I have an old PC with what appears to be a broken implementation of USB. I cannot obtain a BIOS update and there is no BIOS setting to switch off USB either. Very old Linux distributions would run on this PC, but only on those with USB support as loadable modules. For later kernels with direct USB support I would get continuous error messages to the console.
After spending some time Googling, I found this useful post
For Ubuntu 10.04 LTS I used the advice to create rules to deactivate USB entirely on this host. The first file that I created was /etc/udev/rules.d/20-disable-ehci.rules which contained the following code:-
ACTION=="add", SUBSYSTEM=="pci", DRIVER=="ehci_hcd", \ RUN+="/bin/sh -c 'echo -n %k > %S%p/driver/unbind'"
When I rebooted the PC, it disabled one of the troublesome USB hubs but I was still getting error messages for another but much more frequently now. I experimented by creating a similar file to deactivate ohci but this didn’t do anything. I tried again with uhci and that worked, USB completely disabled.

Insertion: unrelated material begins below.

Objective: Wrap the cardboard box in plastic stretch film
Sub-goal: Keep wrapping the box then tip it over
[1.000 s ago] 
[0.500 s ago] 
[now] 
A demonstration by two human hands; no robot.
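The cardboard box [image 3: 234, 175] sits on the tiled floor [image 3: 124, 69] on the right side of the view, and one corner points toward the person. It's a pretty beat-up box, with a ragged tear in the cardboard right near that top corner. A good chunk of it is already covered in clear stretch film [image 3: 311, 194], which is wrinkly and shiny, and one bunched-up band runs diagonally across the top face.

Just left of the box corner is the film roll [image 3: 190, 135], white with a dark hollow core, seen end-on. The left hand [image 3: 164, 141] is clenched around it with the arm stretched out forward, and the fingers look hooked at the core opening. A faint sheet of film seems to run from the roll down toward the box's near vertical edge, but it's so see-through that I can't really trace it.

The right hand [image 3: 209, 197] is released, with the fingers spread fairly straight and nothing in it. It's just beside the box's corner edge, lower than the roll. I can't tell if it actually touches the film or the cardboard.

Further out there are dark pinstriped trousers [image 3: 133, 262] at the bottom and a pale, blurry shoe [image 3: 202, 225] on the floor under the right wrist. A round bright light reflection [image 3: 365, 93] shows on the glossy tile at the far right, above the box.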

/etc/udev/rules.d/30-disable-uhci.rules
ACTION=="add", SUBSYSTEM=="pci", DRIVER=="uhci_hcd", \ RUN+="/bin/sh -c 'echo -n %k > %S%p/driver/unbind'"
So if you have two or more USB hubs throwing enumeration errors, try disabling both EHCI and UHCI, it worked for me.
Obviously, if you have any USB devices that you need to use with this host, forget it. You will need a new motherboard.